For Gogol, Pushkin was given to the world to prove by his existence what the poet is. For Dostoyevsky, Pushkin was the messianic embodiment of the Russian national spirit. Before the Revolution, Mayakovsky and the Futurists made Pushkin the butt of their manifesto, 'A Slap in the Face of Public Taste'. In 1921 the poet Khodasevich warned darkly of the need to make sense of Pushkin before it was too late. In 1937, the 100th anniversary celebrations of Pushkin's death hailed the dynasty of Russian classical literature which led in a straight line from Pushkin to socialist realism.

Against this sentimentalised and solemnised Soviet Pushkin, however, sprang up a popular Pushkin of caricatures, obscene limericks and political jokes. It is this space between the official and the unofficial Pushkins that Andrei Sinyavsky, writing under his bolder alter-ego of Abram Tertz, explores here.
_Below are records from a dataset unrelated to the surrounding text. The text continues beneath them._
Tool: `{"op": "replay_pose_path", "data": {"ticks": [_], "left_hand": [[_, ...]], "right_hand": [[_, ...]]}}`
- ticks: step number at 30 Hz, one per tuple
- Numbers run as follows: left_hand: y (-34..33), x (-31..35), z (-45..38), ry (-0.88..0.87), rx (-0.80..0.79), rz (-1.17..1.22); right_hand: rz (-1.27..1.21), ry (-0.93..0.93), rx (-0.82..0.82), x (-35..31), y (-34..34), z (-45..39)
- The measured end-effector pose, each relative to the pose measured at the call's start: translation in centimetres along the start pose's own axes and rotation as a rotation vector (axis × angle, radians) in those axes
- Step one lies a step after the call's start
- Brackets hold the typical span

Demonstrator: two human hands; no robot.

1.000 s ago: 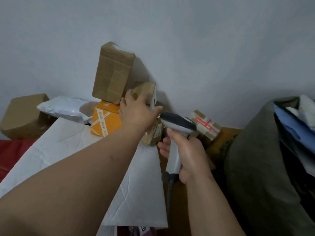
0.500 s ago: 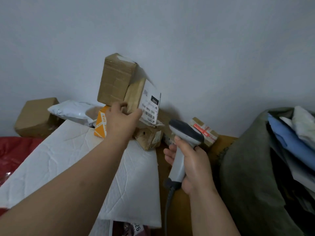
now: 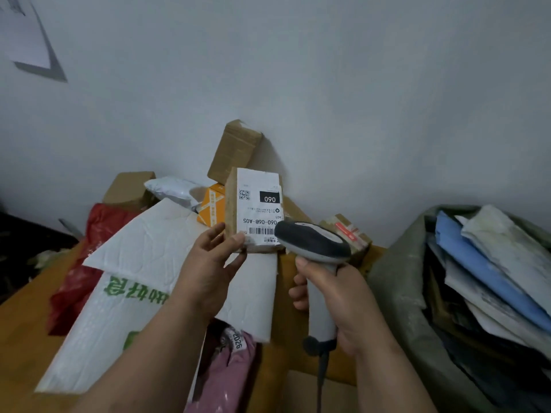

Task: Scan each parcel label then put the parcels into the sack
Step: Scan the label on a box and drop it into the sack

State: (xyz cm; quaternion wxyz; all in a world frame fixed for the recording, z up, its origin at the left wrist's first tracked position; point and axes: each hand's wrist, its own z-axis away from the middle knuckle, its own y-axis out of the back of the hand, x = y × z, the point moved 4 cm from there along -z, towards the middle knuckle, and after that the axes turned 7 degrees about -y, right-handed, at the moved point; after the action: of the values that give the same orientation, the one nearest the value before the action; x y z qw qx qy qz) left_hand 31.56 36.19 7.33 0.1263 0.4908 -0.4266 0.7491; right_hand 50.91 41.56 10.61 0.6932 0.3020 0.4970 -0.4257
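Cardboard is filling your left hand (image 3: 208, 263): you are pinching a small brown parcel (image 3: 253, 210) by its lower corner, thumb on the front and fingers behind, holding it upright above the far side of the wooden table (image 3: 21, 323). Its white label (image 3: 258, 204) is facing you upside down, barcode at the bottom. Your right hand (image 3: 337, 299) is wrapping around the grip of the grey scanner (image 3: 313, 242), whose head is sitting just in front of the label's lower right corner. Below the parcel, a white padded mailer (image 3: 143, 254) is lying across the table. At the table's right edge, the green sack (image 3: 396, 293) is standing open, holding blue and white mailers.
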Motion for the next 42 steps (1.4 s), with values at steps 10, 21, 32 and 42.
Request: {"op": "replay_pose_path", "data": {"ticks": [10,21,32,42], "left_hand": [[1.3,2.8,6.4,-0.173,0.007,0.064],[2.9,4.6,8.5,-0.154,-0.025,0.112],[5.0,6.3,9.2,-0.127,-0.023,0.117],[5.6,7.2,10.3,-0.148,-0.086,0.115]], "right_hand": [[0.12,0.036,-0.056,-0.8,-0.3,6.8],[0.122,0.044,-0.037,-1.4,-2.6,10.3],[0.136,0.071,0.013,-1.4,-4.8,12.8],[0.144,0.122,0.048,-0.9,-5.8,14.4]]}}
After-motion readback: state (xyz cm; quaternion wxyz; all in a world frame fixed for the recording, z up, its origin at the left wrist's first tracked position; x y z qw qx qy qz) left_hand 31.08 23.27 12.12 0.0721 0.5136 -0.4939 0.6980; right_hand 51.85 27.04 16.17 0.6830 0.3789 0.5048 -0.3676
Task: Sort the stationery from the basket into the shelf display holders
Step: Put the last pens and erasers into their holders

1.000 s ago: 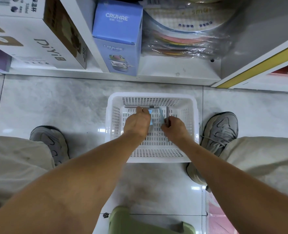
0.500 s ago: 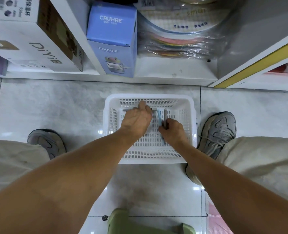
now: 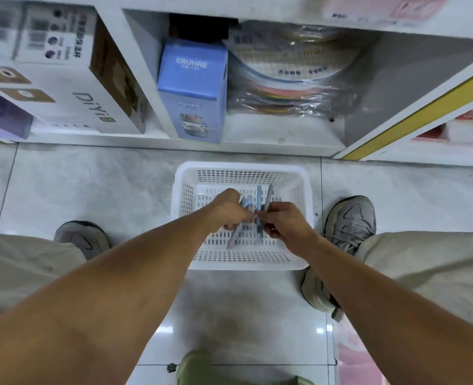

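Head view, both hands over white basket [image 3: 240, 262] — left hand [image 3: 231, 209] gripping pens [image 3: 236, 234], right hand [image 3: 281, 222] pinching pens

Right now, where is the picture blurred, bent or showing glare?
Head view: the shelf edges bow from the wide-angle lens; the boxes at upper left are smeared; bright glare spots sit on the floor tiles; the basket stays fairly sharp.

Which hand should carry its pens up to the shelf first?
Probably the right hand. It grips two pens pointing up out of the basket, a tidy bunch. The left hand's pens splay downward, so they likely need regripping first.
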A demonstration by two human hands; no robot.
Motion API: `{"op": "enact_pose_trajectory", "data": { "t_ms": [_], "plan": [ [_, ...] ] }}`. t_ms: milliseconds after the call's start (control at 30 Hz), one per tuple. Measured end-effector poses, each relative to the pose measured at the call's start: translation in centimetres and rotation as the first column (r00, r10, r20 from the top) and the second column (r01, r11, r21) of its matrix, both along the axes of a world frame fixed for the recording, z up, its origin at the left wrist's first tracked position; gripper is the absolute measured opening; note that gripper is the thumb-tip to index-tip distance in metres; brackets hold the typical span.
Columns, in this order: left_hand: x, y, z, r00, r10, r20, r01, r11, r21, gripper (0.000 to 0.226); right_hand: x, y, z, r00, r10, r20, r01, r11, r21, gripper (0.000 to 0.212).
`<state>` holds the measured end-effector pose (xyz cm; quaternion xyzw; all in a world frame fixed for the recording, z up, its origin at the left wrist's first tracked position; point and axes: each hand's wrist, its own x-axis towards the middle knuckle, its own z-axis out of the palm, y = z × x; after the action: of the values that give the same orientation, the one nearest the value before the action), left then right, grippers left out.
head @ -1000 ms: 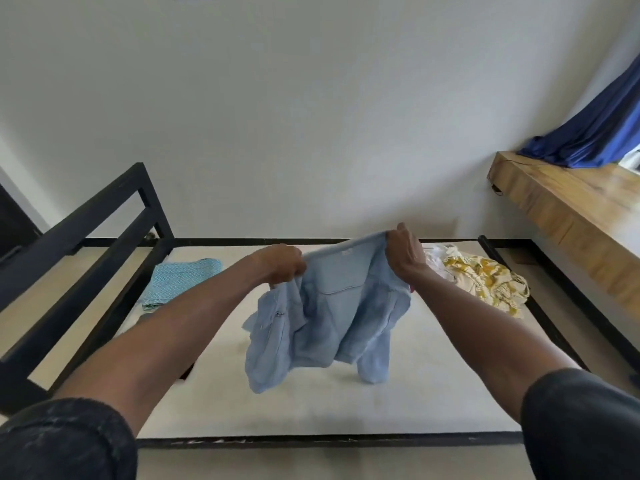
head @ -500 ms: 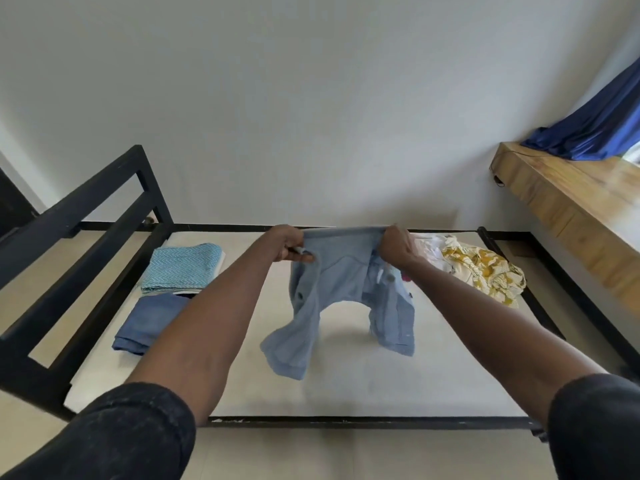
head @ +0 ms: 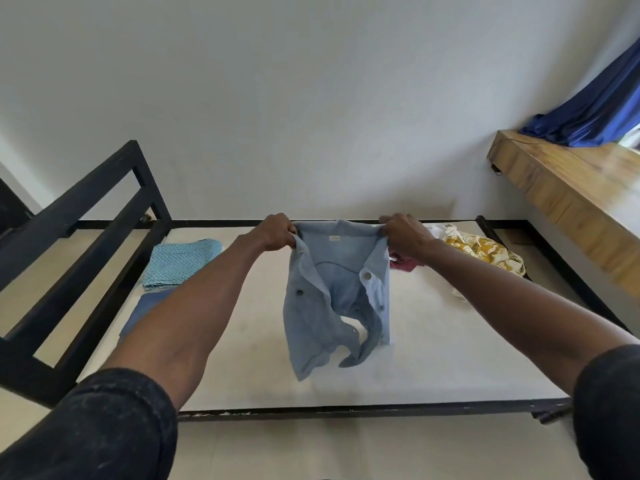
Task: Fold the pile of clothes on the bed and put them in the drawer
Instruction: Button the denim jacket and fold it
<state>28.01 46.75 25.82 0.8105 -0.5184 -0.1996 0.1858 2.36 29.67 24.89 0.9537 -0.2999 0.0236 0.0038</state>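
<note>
A light blue button shirt [head: 332, 299] hangs open in front of me above the white mattress [head: 433, 358]. My left hand [head: 277, 233] grips its left shoulder and my right hand [head: 403, 237] grips its right shoulder, both at collar height. The shirt's hem and sleeves dangle near the mattress. A folded teal patterned cloth [head: 180, 261] and a folded dark blue garment [head: 145, 313], partly hidden by my left arm, lie at the left. A loose pile with a yellow patterned garment [head: 481, 252] and a maroon piece [head: 403, 265] sits at the back right.
The black metal bed frame [head: 79, 216] rises at the left and runs round the mattress. A wooden ledge [head: 571, 199] juts from the right wall, with a blue curtain [head: 595, 109] draped onto it. A plain white wall stands behind the bed.
Both hands have spread apart along the shirt's shoulders and the shirt has opened out, now facing me with its front hanging straighter.
</note>
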Motion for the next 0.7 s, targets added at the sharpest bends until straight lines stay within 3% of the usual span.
{"op": "enact_pose_trajectory", "data": {
  "t_ms": [100,167,233,300,400,500,533,600,667,700],
  "plan": [
    [0.6,1.0,-0.4,0.964,0.031,-0.262,-0.058,0.994,-0.093,0.013,0.8,0.5,0.2,0.977,-0.097,0.19,0.049,0.968,0.245,0.016],
    [0.7,1.4,-1.0,0.889,0.023,-0.457,-0.095,0.986,-0.137,0.017,1.4,1.4,0.3,0.905,-0.225,0.36,0.079,0.923,0.377,0.01],
    [0.6,1.3,-1.5,0.834,0.017,-0.552,-0.119,0.982,-0.149,0.029,1.9,2.0,0.5,0.816,-0.312,0.486,0.072,0.89,0.45,0.006],
    [0.4,1.0,-1.6,0.893,0.02,-0.449,-0.119,0.974,-0.194,0.042,2.3,2.3,0.5,0.805,-0.298,0.513,0.06,0.901,0.429,0.01],
    [0.0,0.5,-1.4,0.985,0.076,-0.153,-0.104,0.976,-0.19,0.054,2.5,2.6,-0.6,0.901,-0.082,0.426,-0.038,0.963,0.266,0.028],
    [-0.7,0.7,-1.5,0.974,0.187,0.13,-0.178,0.981,-0.075,0.022,2.1,4.0,-1.7,0.927,-0.025,0.375,-0.055,0.978,0.202,0.054],
    [-0.8,0.9,-1.6,0.973,0.176,0.147,-0.168,0.984,-0.063,0.014,2.1,4.3,-2.2,0.895,-0.095,0.435,-0.005,0.974,0.225,0.052],
    [-0.5,1.3,-2.6,0.992,0.09,0.087,-0.086,0.995,-0.056,0.016,2.2,4.9,-3.4,0.777,-0.309,0.549,0.143,0.935,0.323,0.029],
    [-0.1,2.3,-3.6,0.999,0.045,-0.025,-0.047,0.994,-0.094,0.019,2.4,4.8,-4.3,0.638,-0.534,0.555,0.229,0.82,0.525,0.013],
    [0.1,2.9,-3.9,0.996,0.043,-0.08,-0.053,0.99,-0.133,0.019,2.4,4.7,-4.8,0.611,-0.6,0.517,0.215,0.754,0.621,0.015]
  ]
}}
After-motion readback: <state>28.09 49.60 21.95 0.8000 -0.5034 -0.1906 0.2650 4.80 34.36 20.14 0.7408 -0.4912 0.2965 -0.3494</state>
A teacher at the prestigious Gorky Institute of World Literature in the 1950s, Sinyavsky was a rising liberal literary critic when he issued his ironic statement against socialist realism and for a new genre of 'fantastic literary scholarship'. Strolls with Pushkin was written in a camp in Mordovia after his arrest in 1965 with Yuly Daniel for 'anti-Soviet agitation', and was later smuggled out in the form of letters to his wife. He was already living in the West in 1989 when the book was published in Russia, where it became the focus for a torrent of anxieties unleashed by the Soviet collapse.

'Some things I simply broke first, the way you break a toy, and glued them together a new way,' he explains. For Russians taught to read literally, Sinyavsky's witty manifesto for 'pure art' and the free play of language challenged the sacred dividing line between art and life. Compared to Salman Rushdie in terms that fell just short of a call to murder, he was accused of violating linguistic decorum and trampling on the icons of the Pushkin canon.
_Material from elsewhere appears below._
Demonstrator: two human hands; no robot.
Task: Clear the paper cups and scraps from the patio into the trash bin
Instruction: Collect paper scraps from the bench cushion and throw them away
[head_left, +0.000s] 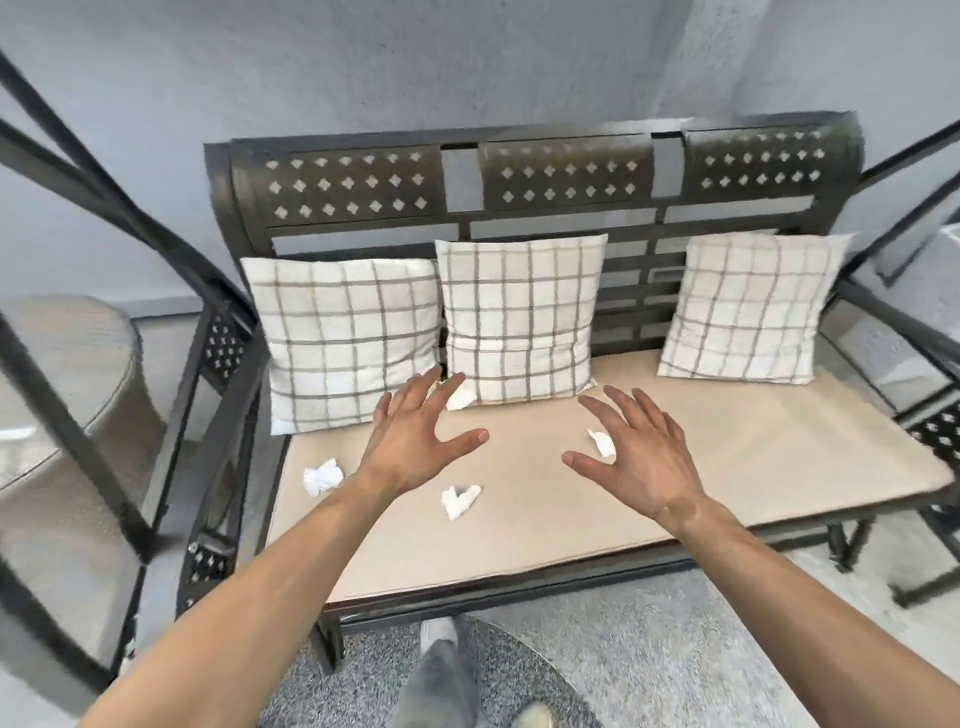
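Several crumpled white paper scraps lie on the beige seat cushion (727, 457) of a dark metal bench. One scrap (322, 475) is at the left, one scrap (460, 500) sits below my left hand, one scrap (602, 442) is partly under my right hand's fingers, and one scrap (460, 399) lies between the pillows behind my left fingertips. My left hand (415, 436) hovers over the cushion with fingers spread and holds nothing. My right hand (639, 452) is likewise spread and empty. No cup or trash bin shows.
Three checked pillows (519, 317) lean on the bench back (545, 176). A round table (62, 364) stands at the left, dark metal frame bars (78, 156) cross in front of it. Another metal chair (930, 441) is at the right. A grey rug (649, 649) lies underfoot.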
Unconcerned with the evidence that lies beyond the truth as Pushkin presented it, Sinyavsky's text pulses with the poet's primeval joy in naming things. 'His stanzas fly in one ear and out the other . . . The same old stale goods, quick, get it off his hands . . . he has good reason to hurry, progress in literature started with him]'

Pushkin subjects the female sex to a poetic striptease, writes Sinyavsky. 'In the moment of the hunt everything vanishes except the fullness of the moment . . . absorbing the cherished image and quickly passing on to a new meeting, new food for mind and heart.' This skirt-chasing is selfless, he insists; Pushkin's personal needs are satisfied only on the run, as he indulges and humours all women, transforming breasts and lily-white feet into the ethereal body of flesh, 'a fleeting apparition, the genius of pure poetry'.
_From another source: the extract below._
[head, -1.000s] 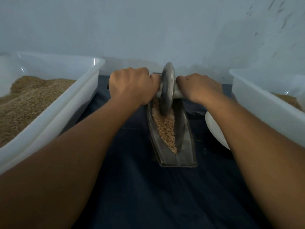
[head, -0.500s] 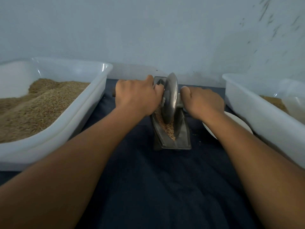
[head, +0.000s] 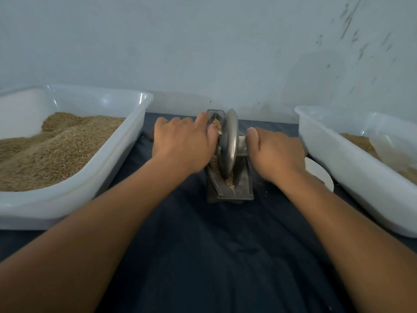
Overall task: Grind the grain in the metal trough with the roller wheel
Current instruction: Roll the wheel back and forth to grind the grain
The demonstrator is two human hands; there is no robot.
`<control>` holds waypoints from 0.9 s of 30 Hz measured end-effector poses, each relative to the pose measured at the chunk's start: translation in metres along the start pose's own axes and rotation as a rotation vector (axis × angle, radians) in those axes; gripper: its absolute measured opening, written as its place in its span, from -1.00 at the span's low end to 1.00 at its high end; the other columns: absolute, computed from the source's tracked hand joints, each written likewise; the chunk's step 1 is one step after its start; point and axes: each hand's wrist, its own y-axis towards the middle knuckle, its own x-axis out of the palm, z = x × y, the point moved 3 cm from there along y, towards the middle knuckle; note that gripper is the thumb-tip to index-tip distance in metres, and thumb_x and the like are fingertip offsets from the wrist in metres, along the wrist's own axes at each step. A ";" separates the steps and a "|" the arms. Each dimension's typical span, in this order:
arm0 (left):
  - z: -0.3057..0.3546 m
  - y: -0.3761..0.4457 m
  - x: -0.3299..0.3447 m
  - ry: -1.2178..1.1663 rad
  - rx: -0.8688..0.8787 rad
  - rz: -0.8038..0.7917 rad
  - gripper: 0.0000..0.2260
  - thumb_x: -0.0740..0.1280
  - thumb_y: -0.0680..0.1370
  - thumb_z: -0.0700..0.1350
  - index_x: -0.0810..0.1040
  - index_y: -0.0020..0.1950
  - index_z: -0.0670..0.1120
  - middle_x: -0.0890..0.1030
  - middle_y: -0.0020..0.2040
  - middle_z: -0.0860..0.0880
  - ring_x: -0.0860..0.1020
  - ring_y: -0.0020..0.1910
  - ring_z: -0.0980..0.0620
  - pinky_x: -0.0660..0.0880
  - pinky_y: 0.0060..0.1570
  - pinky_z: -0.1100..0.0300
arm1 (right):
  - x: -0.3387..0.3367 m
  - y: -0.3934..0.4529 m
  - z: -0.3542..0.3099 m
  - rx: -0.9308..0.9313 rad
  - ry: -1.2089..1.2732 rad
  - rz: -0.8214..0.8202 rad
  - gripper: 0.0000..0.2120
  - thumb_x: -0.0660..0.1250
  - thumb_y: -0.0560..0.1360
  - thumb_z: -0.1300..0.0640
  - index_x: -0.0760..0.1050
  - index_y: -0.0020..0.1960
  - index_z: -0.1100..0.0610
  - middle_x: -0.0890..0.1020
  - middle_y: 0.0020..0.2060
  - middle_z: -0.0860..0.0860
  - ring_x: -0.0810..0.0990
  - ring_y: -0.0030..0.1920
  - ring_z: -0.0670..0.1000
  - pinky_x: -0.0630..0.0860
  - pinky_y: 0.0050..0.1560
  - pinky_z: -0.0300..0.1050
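Observation:
A narrow metal trough (head: 242, 188) stands lengthwise on the dark cloth in the middle, with tan grain (head: 229, 182) in its groove. A grey metal roller wheel (head: 229, 143) stands upright in the trough near its front half. My left hand (head: 182, 143) grips the axle handle on the wheel's left side. My right hand (head: 277, 152) grips the pale handle (head: 242, 141) on the right, thumb pointing toward the wheel. More grain shows at the trough's far end behind the wheel.
A large white tub (head: 117, 159) heaped with grain fills the left side. Another white tub (head: 352, 172) with some grain and a clear scoop (head: 392, 141) sits at the right. A white dish (head: 320, 175) lies between my right wrist and that tub. A wall stands close behind.
The wheel has rolled from the trough's far end toward its near end, both hands travelling with it. The camera has drawn back and lifted, showing more of the tubs.

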 end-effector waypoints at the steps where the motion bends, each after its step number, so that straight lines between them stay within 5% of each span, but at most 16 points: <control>1: 0.000 -0.003 -0.001 -0.003 0.002 0.010 -0.60 -0.14 0.63 0.10 0.41 0.18 -0.03 0.56 -0.18 -0.07 0.46 -0.23 -0.11 0.38 -0.07 -0.05 | -0.001 -0.002 -0.001 -0.010 -0.012 0.020 -0.58 -0.18 0.66 -0.02 0.27 -0.27 0.01 0.40 -0.41 -0.04 0.31 -0.40 0.02 0.22 -0.23 -0.01; 12: -0.002 0.008 0.007 0.016 0.004 -0.006 -0.64 -0.11 0.65 0.09 0.41 0.13 -0.03 0.56 -0.23 -0.05 0.50 -0.25 -0.12 0.32 -0.10 -0.01 | 0.008 0.006 0.001 -0.001 0.001 0.022 -0.58 -0.15 0.66 -0.03 0.28 -0.28 0.01 0.39 -0.42 -0.06 0.26 -0.42 -0.04 0.16 -0.19 -0.01; 24: -0.014 0.034 0.033 0.037 -0.078 -0.011 -0.63 -0.08 0.63 0.12 0.43 0.14 -0.04 0.43 -0.39 -0.05 0.36 -0.45 -0.05 0.15 -0.38 0.12 | 0.026 0.044 0.004 0.058 -0.004 -0.042 -0.53 -0.09 0.64 -0.04 0.39 -0.34 0.05 0.43 -0.41 0.01 0.33 -0.40 0.02 0.12 -0.39 -0.10; 27: -0.019 0.045 0.039 0.009 -0.101 -0.061 -0.60 -0.09 0.61 0.15 0.43 0.18 -0.01 0.41 -0.32 -0.06 0.39 -0.36 -0.10 0.31 -0.29 0.06 | 0.031 0.055 0.005 0.089 0.021 -0.057 -0.54 -0.06 0.63 -0.07 0.41 -0.32 0.04 0.41 -0.40 -0.01 0.31 -0.40 -0.01 0.10 -0.39 -0.11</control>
Sinyavsky explores with magical clarity the vast horizons of Pushkin's longings in his poem 'The Gypsies', the piles of dead bodies which litter his plots, his ability to soar from scenes of mating hens in 'Ruslan and Ludmilla' to the airy melancholy of love, and send the whole 'wonderful barbaric hodgepodge soaring into the air like fireworks'.

'Some people think it's possible to live with Pushkin,' Sinyavsky writes. 'I don't know, I've never tried. But it is possible to stroll

with him.' The poet's fidgety presence, with his walking-stick, frock-coat and tousled whiskers, flashes across Sinyavsky's text like the frames of a silent film. Yet Pushkin's Poet is without a face, and because the places he inhabits are often inaccessible to language, his poems are generally untranslatable. This translation of Sinyavsky's subversive text achieves the impossible; shocking, entertaining and beguiling us into a freer, more lively appreciation of the liberating power of language.